FlashAttention in CUDA

A CUDA C++ reimplementation of FlashAttention fusing QK⊤, softmax, and PV into a single kernel. Tiles of queries, keys, and values are stored in shared memory and registers, while a numerically stable online softmax is computed incrementally.
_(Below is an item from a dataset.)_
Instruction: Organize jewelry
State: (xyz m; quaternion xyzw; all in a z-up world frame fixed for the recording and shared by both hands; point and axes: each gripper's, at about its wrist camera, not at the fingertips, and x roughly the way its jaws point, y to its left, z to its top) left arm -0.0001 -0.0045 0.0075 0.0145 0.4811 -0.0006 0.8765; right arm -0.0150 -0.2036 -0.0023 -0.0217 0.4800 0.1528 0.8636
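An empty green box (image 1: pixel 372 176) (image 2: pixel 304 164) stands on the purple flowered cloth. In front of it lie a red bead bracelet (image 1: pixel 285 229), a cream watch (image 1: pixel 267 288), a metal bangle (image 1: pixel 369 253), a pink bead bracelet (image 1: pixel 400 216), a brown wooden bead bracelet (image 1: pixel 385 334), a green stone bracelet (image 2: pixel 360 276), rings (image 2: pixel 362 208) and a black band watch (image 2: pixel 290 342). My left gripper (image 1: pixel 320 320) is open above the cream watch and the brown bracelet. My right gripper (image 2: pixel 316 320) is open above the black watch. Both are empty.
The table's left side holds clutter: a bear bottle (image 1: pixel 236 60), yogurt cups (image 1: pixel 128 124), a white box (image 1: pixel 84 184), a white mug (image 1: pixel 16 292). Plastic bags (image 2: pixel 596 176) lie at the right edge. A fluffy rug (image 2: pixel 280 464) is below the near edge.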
This eliminates the need for the full N×N attention matrix in GPU memory, drastically reducing HBM I/O. The result is a 3.05× speedup over a naïve three-kernel baseline, transforming self-attention from memory-bound to compute-bound.

Github Link : https://github.com/sanket-pixel/flash_attention

Summary of Flash Attention

1. Why Standard Self-Attention is a Memory Bottleneck

Self-attention (the core of Transformer blocks) is defined as:

\[\mathrm{Attention}(Q, K, V) = \mathrm{softmax}\!\left(\frac{Q K^\top}{\sqrt{d_k}}\right) V\]

where:

Q ∈ ℝ^{N × d_k}
K ∈ ℝ^{N × d_k}
V ∈ ℝ^{N × d_v}
N — sequence length
d_k — head dimension

A direct (naïve) implementation computes the score matrix:

\[S = Q K^\top \in \mathbb{R}^{N \times N}\]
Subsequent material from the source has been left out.